WHAT TO WORK ON: Count lines with "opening" below; give only the number.

INFORMATION PROVIDED:
..............................
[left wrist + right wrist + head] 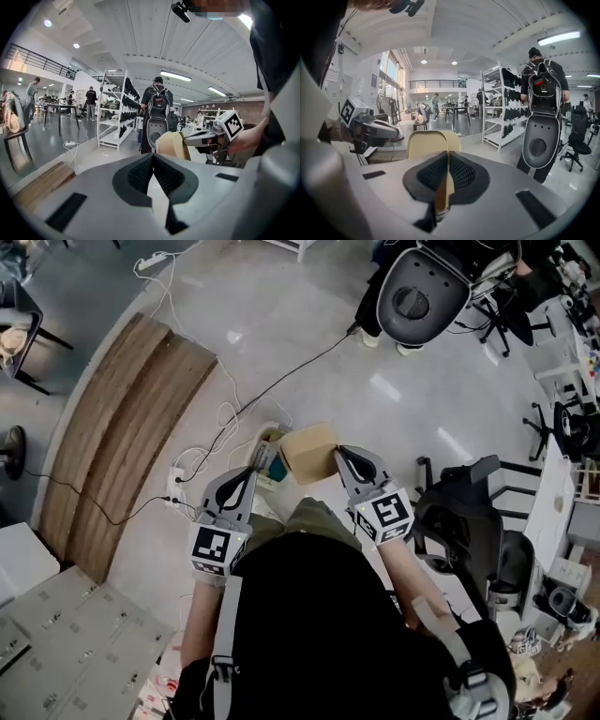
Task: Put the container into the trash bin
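Note:
A tan paper container (pixel 309 453) hangs in the air in front of the person, and my right gripper (pixel 339 455) is shut on its right edge. In the right gripper view the thin tan wall is pinched between the pads (pixel 448 157) and the container (pixel 426 143) rises beyond them. A white trash bin (pixel 271 433) stands on the floor below, partly hidden by the container and my left gripper (pixel 264 459). My left gripper (pixel 153 157) has its tips together with nothing seen between them. The left gripper view shows the container (pixel 173 144) just ahead, held by the right gripper (pixel 206 138).
A wooden platform (pixel 122 427) lies to the left, with a power strip and cables (pixel 178 488) beside the bin. An office chair (pixel 422 292) stands ahead and black chairs (pixel 469 512) at the right. Grey lockers (pixel 56 634) are at the lower left. Shelving (pixel 112 112) and people stand farther off.

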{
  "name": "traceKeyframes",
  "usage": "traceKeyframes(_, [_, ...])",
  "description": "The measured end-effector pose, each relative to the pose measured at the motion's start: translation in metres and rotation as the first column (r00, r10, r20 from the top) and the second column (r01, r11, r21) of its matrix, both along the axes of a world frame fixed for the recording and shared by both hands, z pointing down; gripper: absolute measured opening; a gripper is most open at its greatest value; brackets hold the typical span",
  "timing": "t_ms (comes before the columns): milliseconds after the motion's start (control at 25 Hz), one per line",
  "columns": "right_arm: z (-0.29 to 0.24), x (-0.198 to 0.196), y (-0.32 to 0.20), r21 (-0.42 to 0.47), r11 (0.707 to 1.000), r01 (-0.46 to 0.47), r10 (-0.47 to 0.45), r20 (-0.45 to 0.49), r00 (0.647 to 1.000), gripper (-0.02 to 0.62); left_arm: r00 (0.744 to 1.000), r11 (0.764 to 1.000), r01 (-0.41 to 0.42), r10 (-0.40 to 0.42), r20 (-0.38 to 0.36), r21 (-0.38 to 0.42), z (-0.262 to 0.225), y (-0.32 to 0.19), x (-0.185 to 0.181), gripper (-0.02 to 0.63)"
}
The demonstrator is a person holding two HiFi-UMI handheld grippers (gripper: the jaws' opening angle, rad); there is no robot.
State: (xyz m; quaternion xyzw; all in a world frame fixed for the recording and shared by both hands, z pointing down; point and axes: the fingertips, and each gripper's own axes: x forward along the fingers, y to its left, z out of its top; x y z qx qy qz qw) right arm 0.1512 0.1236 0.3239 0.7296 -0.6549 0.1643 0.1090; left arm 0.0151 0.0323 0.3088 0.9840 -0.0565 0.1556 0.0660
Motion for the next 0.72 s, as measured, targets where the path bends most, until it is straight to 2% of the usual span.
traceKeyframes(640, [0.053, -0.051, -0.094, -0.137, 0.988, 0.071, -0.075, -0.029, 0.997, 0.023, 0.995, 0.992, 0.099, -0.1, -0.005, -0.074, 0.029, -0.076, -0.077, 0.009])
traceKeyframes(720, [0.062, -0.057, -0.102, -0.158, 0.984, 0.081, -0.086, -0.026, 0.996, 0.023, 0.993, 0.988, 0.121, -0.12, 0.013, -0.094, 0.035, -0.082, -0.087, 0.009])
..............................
RESPONSE TO THIS TASK: 2